Los últimos pescadores de Wakame de Matsue

Matsue, capital de la prefectura de Shimane, debía su reputación a sus pescadores de wakame, el más reputado de Japón, recolectado por cooperativas de pesca de wakame y pescadores independientes. Matsue contaba, hace 5 décadas, con más de 150 profesionales en activo.

En 2016, solo quedan un puñado de ellos, con una media de edad de 65 años. Deben su supervivencia a la proximidad de las montañas y de algunos terrenos cultivables que les aseguran unos magros ingresos de subsistencia durante todo el año. El mar se ha vuelto menos rentable, el wakame salvaje es más escaso. Han desarrollado el cultivo del wakame cerca de las costas para hacer la actividad menos penosa, pero esto no es suficiente para mantener a las generaciones jóvenes en el sector.

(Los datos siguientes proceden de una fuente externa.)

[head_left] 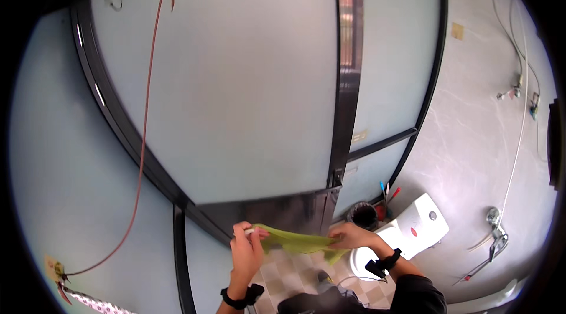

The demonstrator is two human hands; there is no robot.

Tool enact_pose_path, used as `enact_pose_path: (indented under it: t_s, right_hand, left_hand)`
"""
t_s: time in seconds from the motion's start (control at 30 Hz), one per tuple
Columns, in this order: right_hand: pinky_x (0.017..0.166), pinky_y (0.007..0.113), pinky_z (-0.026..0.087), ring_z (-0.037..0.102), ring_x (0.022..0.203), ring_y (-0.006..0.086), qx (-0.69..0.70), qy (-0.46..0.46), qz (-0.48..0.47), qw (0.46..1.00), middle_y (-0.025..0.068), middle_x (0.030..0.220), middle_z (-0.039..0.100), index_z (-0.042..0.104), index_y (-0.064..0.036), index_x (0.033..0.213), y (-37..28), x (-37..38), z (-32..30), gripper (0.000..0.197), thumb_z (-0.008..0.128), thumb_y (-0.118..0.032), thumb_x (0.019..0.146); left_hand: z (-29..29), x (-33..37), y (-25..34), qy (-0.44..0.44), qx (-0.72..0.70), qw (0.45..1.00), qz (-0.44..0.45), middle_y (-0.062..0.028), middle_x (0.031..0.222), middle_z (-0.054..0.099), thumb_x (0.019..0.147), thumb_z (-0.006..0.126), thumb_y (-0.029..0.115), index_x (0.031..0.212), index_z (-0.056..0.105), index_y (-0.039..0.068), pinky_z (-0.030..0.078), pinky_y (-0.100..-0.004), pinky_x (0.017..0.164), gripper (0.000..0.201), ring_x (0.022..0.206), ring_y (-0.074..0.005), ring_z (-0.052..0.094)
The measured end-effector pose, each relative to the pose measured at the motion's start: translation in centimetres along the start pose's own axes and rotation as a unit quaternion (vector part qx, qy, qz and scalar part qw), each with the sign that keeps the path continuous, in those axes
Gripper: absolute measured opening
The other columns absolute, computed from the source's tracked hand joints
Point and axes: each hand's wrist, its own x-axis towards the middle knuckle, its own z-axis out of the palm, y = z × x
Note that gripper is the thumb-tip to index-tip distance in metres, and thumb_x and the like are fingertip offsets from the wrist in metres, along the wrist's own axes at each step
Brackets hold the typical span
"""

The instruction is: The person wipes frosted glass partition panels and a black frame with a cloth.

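Note:
A thin, yellow-green cloth (pixel 298 243) is stretched between my two hands at the lower middle of the view. My left hand (pixel 246 248) pinches its left end, fingers closed near the upper corner. At the other end, my right hand (pixel 354 236) grips the cloth with its fingers pressed together. The cloth's upper edge runs almost straight, sloping down a little to the right, and its lower part hangs loose. Both wrists wear black bands.
A white toilet (pixel 414 227) stands right of my right hand, with a dark bin (pixel 362 215) beside it. Frosted panels in a dark frame (pixel 345 119) rise ahead. A red cord (pixel 144 119) hangs at the left. A shower fitting (pixel 498 234) is on the right wall.

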Motion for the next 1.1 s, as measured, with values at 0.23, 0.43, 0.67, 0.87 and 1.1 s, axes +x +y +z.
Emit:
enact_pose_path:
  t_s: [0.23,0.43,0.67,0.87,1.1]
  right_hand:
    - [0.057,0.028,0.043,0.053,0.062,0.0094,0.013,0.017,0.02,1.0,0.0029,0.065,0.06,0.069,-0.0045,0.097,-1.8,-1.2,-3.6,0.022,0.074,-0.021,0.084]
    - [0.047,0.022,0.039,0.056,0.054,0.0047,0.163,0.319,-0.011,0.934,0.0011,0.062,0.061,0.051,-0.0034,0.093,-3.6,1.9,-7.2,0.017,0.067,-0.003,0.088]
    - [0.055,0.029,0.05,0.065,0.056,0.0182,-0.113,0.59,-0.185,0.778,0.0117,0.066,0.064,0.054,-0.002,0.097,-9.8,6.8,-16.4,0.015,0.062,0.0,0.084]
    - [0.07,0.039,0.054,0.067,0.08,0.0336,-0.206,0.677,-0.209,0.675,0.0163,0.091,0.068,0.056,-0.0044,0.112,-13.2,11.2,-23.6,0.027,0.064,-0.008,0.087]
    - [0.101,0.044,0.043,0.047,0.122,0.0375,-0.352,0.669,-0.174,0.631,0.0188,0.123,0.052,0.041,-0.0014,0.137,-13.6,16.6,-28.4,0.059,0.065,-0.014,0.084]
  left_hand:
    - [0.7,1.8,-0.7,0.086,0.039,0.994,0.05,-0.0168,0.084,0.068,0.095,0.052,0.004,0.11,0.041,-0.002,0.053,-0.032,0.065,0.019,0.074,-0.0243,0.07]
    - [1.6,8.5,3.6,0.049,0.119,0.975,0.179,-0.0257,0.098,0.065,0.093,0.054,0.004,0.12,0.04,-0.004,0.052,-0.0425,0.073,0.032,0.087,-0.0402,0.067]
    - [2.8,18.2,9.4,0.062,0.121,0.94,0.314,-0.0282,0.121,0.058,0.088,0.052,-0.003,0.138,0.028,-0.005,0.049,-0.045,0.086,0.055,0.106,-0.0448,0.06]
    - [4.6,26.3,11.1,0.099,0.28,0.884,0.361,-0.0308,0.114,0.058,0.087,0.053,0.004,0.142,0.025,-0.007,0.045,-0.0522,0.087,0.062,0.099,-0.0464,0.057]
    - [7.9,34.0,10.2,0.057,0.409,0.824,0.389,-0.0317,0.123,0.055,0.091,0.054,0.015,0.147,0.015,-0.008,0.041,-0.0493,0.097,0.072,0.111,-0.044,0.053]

Descubriendo la pesca del wakame

Seguí a uno de ellos en el mar, de 90 años de edad, en su labor diaria.

Poco antes de nuestro encuentro, había sido hospitalizado a causa de una gripe fuerte. En cuanto recuperó algunas fuerzas, retomó su embarcación, volvió al mar y recuperó todas sus capacidades físicas.

Así descubrí el wakame de cultivo, repartido en concesiones de 9 hileras de 300 metros de cuerdas sembradas con wakame. Cada cuerda está separada 20 metros, sumergida, según el lugar, entre 1 m y 1,50 m de profundidad, y hasta varios metros para las situadas a poca distancia de la costa. Las cuerdas se siembran en noviembre y comienzan a recolectarse en primavera. Producen 200 kg al día durante 2 meses. La recolección comienza a finales de febrero y termina a finales de abril.

La degustación del wakame

Degustar las algas recién sacadas del mar es un momento de enorme placer: el ruido de las olas y del oleaje, la brisa marina que acaricia el rostro, y los sabores yodados a ostra al clavar los dientes en la raíz del wakame recién extraído.

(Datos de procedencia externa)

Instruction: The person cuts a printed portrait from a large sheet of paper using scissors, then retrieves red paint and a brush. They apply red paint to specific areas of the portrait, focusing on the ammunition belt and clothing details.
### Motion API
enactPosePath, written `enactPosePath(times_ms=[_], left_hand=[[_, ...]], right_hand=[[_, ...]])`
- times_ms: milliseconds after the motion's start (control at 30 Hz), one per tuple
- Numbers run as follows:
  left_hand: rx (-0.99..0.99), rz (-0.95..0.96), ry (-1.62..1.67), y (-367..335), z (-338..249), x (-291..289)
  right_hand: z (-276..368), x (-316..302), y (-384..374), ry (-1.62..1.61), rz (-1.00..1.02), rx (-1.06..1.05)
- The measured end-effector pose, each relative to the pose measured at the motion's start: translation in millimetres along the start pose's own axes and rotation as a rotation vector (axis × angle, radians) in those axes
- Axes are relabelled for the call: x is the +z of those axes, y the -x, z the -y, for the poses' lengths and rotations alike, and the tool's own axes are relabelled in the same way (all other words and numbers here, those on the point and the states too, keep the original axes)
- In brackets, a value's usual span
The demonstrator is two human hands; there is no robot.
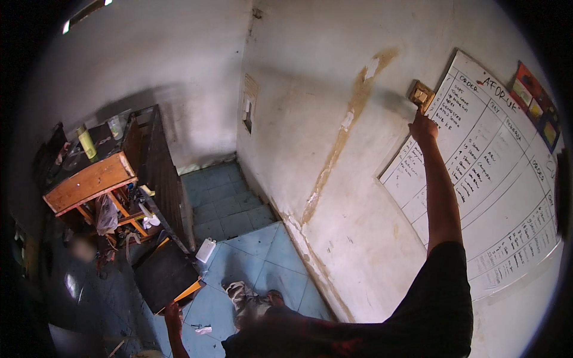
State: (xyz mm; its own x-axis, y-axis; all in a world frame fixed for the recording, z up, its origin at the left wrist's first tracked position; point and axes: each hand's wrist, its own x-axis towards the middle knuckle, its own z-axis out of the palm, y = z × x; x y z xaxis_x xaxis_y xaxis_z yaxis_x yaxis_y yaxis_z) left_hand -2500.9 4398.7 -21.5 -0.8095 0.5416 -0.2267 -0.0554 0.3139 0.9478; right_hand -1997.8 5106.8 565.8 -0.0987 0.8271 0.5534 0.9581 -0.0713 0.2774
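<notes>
My right arm is stretched up to the wall, and my right hand [424, 126] is at a light switch [421, 94] in a brown, worn-looking frame. One finger reaches up to the switch's lower edge; the other fingers look curled in. Low on the left, my left hand [173, 315] grips the near edge of a flat black panel [166, 275] with yellow-orange edges. The panel is tilted above the blue tiles, and the fingers under it are partly hidden.
A whiteboard [477, 179] with handwritten columns hangs right of the switch. Left stands a cluttered wooden table [89, 182] with a yellow-green bottle [86, 142]. A white plastic container [206, 250] sits on the blue tiled floor [248, 244] near a step.
</notes>
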Motion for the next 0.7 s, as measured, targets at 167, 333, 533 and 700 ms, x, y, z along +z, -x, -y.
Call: enactPosePath(times_ms=[167, 333, 533, 700], left_hand=[[-0.031, 0.186, -1.193, 0.1, 102.2, -21.8], [0.026, 0.288, -1.022, 40.9, 109.4, 73.7], [0.151, 0.38, -0.907, 65.4, 118.6, 160.1], [0.555, 0.196, -0.889, 82.0, 138.4, 153.5]], right_hand=[[42.3, -25.9, 14.6, -0.172, -0.015, 0.017], [45.7, 0.8, 31.7, -0.185, -0.141, 0.012], [25.4, 24.2, 8.0, -0.284, -0.196, 0.094], [78.5, -15.2, 4.9, -0.521, -0.259, 0.05]])
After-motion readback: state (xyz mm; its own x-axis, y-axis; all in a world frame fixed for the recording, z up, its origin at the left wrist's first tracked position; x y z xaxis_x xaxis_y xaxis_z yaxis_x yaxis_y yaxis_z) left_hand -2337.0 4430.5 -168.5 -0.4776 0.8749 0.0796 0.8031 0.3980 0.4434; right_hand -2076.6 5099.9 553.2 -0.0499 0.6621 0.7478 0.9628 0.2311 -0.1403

Admiro el trabajo de este artesano pescador, su fe cotidiana y su pasión por ir a recolectar lo mejor para el placer de los gourmets.

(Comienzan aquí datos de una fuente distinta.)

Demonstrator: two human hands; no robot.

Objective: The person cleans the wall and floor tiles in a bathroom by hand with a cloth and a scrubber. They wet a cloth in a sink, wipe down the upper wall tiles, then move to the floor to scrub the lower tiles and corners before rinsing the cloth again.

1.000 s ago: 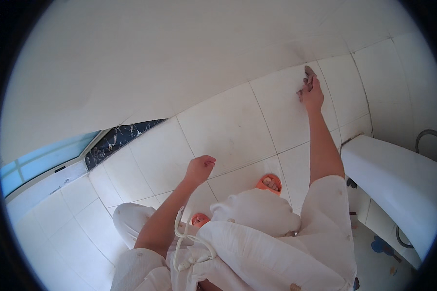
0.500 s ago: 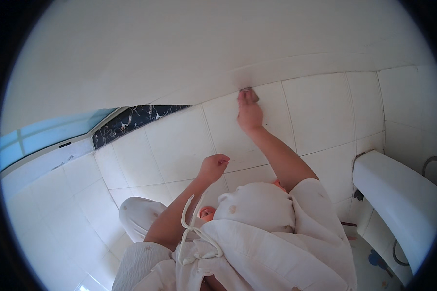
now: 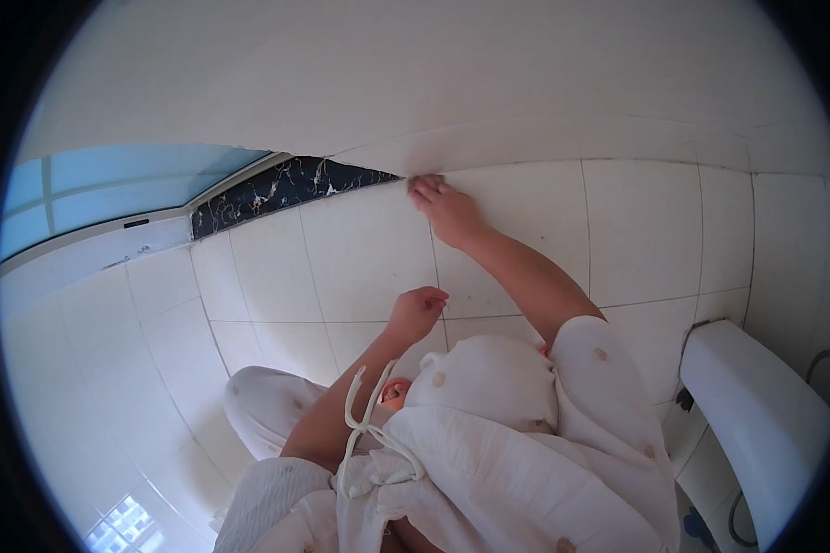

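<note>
My right hand (image 3: pixel 449 210) reaches up to the top edge of the tiles, at the pointed right end of the black marbled strip (image 3: pixel 290 187). Its fingers press a small grey-brown pad against the wall; the hand mostly covers the pad. Lower down, my left hand (image 3: pixel 418 313) hangs in front of the white tiled wall (image 3: pixel 507 198) with its fingers curled in, and nothing shows in them. Thin dark joint lines run between the tiles, and a few small specks mark their surface.
A window with blue panes (image 3: pixel 111 189) in a pale frame is at the left. To the right stands a curved white fixture (image 3: pixel 756 405) with a grey hose (image 3: pixel 825 364) beside it. My raised knee (image 3: pixel 263 405) is at the lower left. A plain pale surface (image 3: pixel 415 74) spans the top.
My right hand has moved left along the top edge of the tiles to the end of the black strip. The view has shifted somewhat. My left hand stays curled low down.
</note>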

¿Qué ocurrirá mañana cuando estos artesanos de ayer y de hoy hayan desaparecido? ¿Qué otra comida basura sucederá al deleite de productos auténticos y sanos?

Tengo la impresión de ser testigo de una época que no deseo ver extinguida.

Por ello sigo defendiendo y promoviendo el trabajo de estas personas que, como un sacerdocio, dedican su vida entera al placer de los demás y a compartir valores sólidos.